#### Task
Find the word "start" in the records and copy every line where it occurs.

Entries taken from a collection:
++++
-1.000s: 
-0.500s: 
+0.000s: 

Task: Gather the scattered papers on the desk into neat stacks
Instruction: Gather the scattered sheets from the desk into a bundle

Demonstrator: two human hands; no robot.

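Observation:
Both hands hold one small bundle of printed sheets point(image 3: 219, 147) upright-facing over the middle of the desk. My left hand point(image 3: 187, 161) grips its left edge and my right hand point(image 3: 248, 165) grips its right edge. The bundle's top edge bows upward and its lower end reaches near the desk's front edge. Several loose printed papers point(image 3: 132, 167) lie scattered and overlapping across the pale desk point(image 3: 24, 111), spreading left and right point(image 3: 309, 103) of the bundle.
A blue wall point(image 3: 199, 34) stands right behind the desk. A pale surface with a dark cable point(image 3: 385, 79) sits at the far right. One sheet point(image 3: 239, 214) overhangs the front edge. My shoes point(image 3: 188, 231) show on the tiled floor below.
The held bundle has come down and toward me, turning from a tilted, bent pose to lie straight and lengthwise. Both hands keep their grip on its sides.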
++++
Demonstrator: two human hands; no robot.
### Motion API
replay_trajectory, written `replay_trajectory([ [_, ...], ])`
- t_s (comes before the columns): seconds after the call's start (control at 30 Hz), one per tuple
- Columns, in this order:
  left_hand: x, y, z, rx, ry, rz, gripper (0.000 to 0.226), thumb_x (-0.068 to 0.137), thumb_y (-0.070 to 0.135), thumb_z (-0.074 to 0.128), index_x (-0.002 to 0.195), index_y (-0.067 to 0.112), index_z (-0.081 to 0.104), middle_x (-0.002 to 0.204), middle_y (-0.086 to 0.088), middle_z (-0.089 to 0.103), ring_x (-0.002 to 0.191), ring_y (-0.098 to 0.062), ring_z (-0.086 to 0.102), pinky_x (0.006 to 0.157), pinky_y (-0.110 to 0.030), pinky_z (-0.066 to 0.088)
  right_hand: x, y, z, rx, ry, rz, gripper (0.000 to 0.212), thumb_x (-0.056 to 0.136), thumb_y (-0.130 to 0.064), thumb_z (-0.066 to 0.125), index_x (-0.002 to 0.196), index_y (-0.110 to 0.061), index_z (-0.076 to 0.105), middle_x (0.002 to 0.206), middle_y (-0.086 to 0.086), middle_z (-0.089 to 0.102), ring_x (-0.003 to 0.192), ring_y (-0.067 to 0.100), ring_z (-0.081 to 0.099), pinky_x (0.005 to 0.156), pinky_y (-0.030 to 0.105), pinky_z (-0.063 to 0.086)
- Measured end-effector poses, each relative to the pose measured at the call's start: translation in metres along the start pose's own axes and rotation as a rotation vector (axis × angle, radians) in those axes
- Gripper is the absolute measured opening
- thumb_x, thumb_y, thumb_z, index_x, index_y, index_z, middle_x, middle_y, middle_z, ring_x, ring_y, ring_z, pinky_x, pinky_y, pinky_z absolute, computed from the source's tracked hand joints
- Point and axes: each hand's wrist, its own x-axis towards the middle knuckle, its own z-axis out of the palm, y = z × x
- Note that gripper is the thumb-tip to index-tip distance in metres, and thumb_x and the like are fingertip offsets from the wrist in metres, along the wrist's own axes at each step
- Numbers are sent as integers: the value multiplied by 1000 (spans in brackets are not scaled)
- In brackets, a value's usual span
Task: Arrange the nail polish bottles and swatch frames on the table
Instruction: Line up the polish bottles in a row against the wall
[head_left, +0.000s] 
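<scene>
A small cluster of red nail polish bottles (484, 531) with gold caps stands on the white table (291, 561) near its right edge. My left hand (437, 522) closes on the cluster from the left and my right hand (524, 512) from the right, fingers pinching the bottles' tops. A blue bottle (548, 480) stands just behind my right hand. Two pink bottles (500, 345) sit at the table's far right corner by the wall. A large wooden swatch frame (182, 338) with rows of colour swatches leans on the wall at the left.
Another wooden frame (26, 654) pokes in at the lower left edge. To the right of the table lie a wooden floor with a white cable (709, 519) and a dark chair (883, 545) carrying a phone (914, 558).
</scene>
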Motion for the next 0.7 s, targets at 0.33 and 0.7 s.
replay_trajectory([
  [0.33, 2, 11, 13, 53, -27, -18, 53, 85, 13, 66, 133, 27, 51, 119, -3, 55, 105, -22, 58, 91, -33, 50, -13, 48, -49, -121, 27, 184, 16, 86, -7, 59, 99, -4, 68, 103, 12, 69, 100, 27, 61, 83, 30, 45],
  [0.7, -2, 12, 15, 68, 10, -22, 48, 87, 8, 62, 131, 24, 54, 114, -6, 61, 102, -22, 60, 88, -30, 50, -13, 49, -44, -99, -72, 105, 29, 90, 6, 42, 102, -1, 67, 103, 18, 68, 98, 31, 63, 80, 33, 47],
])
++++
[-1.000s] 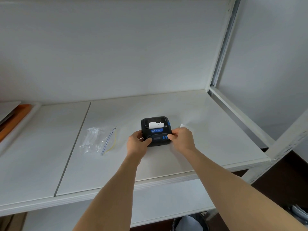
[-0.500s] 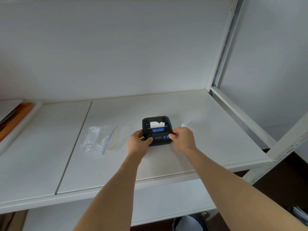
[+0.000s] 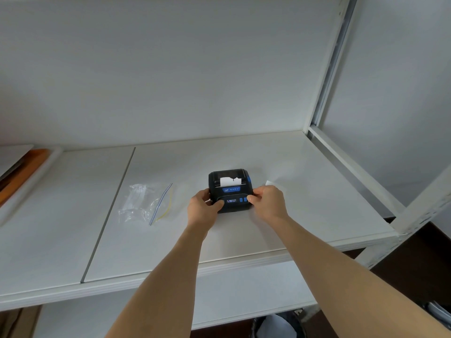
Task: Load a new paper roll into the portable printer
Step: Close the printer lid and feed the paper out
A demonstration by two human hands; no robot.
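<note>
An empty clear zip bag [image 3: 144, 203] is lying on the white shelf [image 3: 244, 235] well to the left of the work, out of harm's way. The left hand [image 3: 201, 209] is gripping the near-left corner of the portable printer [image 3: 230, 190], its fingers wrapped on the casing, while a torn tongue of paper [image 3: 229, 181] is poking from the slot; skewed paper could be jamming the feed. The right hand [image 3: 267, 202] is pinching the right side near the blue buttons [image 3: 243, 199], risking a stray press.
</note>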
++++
#### Answer to this task
- t_s (comes before the columns): seconds after the call's start (control at 30 Hz), one per tuple
- Measured end-effector poses, each relative to the pose measured at the call's start: translation in metres along the start pose's own axes and rotation as a rotation vector (axis × angle, radians) in those axes

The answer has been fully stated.